Em Gaza, a agência das Nações Unidas para os Refugiados Palestinos alertou para uma situação de “catástrofe humana inédita”, dizendo que “nem uma gota de água, nem um grão de trigo, nem um litro de combustível foi autorizado a entrar” desde o ataque do Hamas a Israel. Segundo as estimativas da ONU, pelo menos um milhão de palestinos já deixaram as suas casas, muitos deles procurando um local seguro no sul da Faixa de Gaza após os sucessivos ultimatos israelitas.

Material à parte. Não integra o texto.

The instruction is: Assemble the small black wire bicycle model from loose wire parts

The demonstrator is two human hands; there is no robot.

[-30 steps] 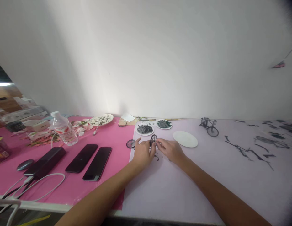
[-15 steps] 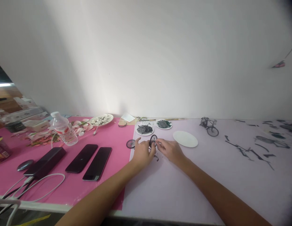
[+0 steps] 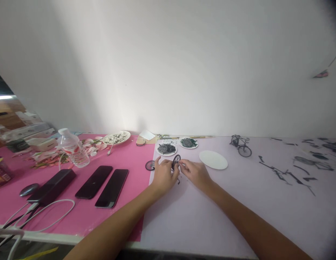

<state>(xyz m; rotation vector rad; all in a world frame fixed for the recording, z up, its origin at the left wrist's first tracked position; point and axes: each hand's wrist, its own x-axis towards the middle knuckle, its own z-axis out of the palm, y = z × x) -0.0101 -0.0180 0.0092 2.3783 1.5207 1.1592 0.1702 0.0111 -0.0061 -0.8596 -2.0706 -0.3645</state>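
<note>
Between my hands, above the pale tabletop, is a small black model bicycle, largely covered by my fingers. One spoked wheel stands up between my fingertips. Another spoked wheel shows to the left of my knuckles; whether it joins the same frame is hidden. A dark curved piece pokes out below. My left hand is closed around the model's middle, thumb toward the right. My right hand pinches at the upright wheel's right side, fingertips together; the exact part there is too small to make out.
Two white plates of black parts, a left one and a right one, sit behind my hands. A bare white plate lies to the right, near a finished model bicycle. Loose black parts spread rightward. Phones and a bottle are left.
The upright wheel has tilted slightly, and the dark curved piece below has shifted a little left. Both hands stay almost in place on the model.
</note>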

O secretário de Estado norte-americano, Antony Blinken, que nos últimos dias se multiplicou em contatos diplomáticos na região e nesta segunda-feira regressa a Israel, mostrava-se confiante de que seria possível negociar a entrada de ajuda humanitária pela fronteira de Rafah. Esta é a única que liga a Faixa de Gaza ao Egito e está fechada desde o ataque do Hamas a Israel. Pelo menos cinco aviões com ajuda já estão no Egito, com os bens à espera de autorização para seguirem para Gaza. Israel indicou ainda que restabeleceu a água ao sul do território palestino, depois de ter inicialmente cortado e imposto um cerco total.

Na fronteira de Rafah, mas do lado palestino, os cidadãos com passaporte estrangeiro se desesperam para conseguir sair. Os EUA e outros países ocidentais, entre os quais Portugal, disseram aos seus cidadãos para seguirem para o sul, para este posto fronteiriço, estando a negociar com o Egito e com Israel a saída dos seus nacionais. Mas os egípcios mantêm a fronteira fechada, impedindo quer palestinos quer estrangeiros de saírem. Alegadamente, o Cairo diz que só autoriza que saiam depois de a ajuda internacional entrar.